In a new study from Yale, researchers found socially isolated older adults who enter intensive care units (ICUs) are more likely to die and are at increased risk of disability after discharge compared with those who are more connected to family and friends.
They found patients over 65 are more likely to have functional problems such as problems dressing or walking after discharge from a hospitalization that included an ICU stay.
More than one in three of those who experience few social connections die within three years of discharge, a rate three to five times higher than the general older adult population.

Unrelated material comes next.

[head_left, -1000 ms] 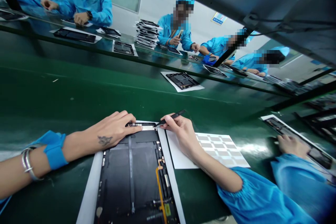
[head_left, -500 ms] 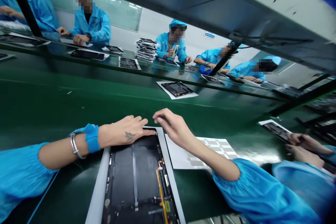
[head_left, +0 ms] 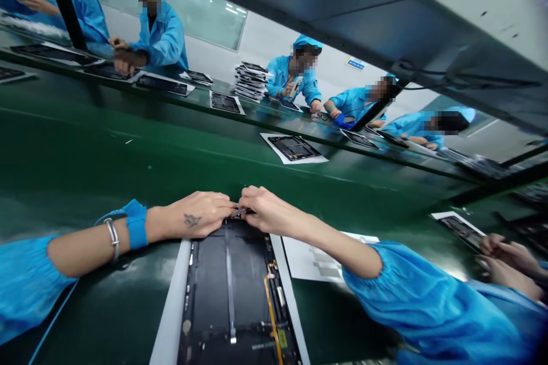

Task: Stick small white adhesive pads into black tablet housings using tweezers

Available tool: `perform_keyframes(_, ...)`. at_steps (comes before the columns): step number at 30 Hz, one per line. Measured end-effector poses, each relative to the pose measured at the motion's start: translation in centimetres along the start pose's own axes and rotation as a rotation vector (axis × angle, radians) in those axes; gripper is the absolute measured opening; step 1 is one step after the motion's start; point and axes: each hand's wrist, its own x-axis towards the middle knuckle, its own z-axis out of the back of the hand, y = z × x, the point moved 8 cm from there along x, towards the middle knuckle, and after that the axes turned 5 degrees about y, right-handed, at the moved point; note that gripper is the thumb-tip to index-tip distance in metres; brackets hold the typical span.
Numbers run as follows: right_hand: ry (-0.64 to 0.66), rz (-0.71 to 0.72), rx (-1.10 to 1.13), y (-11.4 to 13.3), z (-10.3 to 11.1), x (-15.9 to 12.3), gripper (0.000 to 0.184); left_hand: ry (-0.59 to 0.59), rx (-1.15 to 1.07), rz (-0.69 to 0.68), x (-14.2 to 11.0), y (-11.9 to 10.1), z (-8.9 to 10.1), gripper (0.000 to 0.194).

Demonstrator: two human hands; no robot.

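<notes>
An opened tablet housing (head_left: 250,274), black inside with an orange ribbon cable (head_left: 274,311), lies on a white sheet (head_left: 169,308) in front of me. My left hand (head_left: 203,214) rests at its far edge, fingers closed; what they pinch is hidden. Right beside it, my right hand (head_left: 268,208) is closed over the far right part of the housing. Between the two sets of fingertips shows a small grey strip (head_left: 238,212), in the pinch of my right fingers; its kind is unclear. A blue wristband (head_left: 137,223) with a cord circles my left wrist.
A white sheet with grey stickers (head_left: 317,256) lies under my right forearm. Another tablet housing (head_left: 295,148) sits farther back on the green bench (head_left: 107,165). A co-worker's hands (head_left: 509,259) are at the right. A shelf (head_left: 342,5) hangs overhead.
My right hand has come down to the housing and closed beside my left. My left hand has drawn back leftward and its extended finger has curled in. The view has shifted slightly.
</notes>
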Motion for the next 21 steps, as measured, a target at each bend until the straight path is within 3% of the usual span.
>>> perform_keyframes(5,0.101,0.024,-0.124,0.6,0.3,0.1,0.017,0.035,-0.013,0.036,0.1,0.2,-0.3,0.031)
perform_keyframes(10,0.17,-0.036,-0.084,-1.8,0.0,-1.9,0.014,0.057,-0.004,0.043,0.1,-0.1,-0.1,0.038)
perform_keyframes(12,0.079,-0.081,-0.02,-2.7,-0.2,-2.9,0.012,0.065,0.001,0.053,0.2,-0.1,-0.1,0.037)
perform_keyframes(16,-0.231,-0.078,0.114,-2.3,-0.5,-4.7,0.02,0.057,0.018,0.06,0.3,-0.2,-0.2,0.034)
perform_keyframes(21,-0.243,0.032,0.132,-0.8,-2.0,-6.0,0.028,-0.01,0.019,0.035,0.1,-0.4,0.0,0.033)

In the study, the team looked at data from patients participating in the National Health and Aging Trends study who were admitted to intensive care units between 2011 and 2018.
Participants were asked questions about their social interactions, such as whether they talk with family or friends about important matters, visit with family members or friends, and participate in social events or church. Levels of social isolation were ranked from 0 to 6.
The researchers found each increase in social isolation scores corresponded to an increased risk of functional disability and death.
The most socially isolated older adults had a 50% higher burden of functional disability in the year after ICU admission and a 119% greater risk of death.
The team says after older patients are discharged hospital staff could make sure they receive weekly phone calls from volunteers or arrange transportation to appointments.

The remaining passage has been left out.